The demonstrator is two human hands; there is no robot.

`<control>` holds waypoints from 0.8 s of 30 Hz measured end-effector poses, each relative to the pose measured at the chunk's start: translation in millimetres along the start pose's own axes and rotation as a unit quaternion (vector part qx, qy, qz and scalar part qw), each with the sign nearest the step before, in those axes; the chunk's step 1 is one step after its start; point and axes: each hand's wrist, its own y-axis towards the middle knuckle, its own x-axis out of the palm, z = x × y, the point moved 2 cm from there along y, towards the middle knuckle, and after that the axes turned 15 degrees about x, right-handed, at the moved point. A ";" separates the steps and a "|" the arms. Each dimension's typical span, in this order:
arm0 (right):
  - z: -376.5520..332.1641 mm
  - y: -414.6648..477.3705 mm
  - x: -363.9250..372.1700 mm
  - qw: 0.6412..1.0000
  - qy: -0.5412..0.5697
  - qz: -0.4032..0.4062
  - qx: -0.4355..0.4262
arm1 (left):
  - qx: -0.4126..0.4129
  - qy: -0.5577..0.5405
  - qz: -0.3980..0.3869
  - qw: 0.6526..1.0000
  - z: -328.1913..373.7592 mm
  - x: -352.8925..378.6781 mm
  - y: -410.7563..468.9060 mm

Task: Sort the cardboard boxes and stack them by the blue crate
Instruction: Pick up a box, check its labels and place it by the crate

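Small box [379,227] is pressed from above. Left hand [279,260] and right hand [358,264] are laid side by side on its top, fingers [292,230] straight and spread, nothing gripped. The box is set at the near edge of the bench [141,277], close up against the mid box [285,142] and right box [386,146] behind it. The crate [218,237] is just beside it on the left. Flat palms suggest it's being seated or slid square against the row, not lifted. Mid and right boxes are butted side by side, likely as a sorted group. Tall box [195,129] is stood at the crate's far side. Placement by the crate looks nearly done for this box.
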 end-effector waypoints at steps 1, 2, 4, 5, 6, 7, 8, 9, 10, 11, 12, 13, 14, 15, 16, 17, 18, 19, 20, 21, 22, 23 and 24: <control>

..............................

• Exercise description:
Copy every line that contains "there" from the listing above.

• Completed task:
The demonstrator is two human hands; there is no robot.
`<control>` holds waypoints from 0.8 s of 30 Hz measured end-effector poses, each relative to the pose measured at the chunk's start: translation in millimetres along the start pose's own axes and rotation as a unit quaternion (vector part qx, qy, qz and scalar part qw), each with the sign nearest the step before, in those axes; the chunk's step 1 is one step after its start; point and axes: each hand's wrist, its own y-axis towards the middle knuckle, its own x-axis out of the palm, z = x × y, the point moved 2 cm from there along y, towards the middle knuckle, and after that the axes turned 15 degrees about x, right-handed, at the moved point. A ";" separates the steps and a "|" the arms. Each dimension's typical span, in this order:

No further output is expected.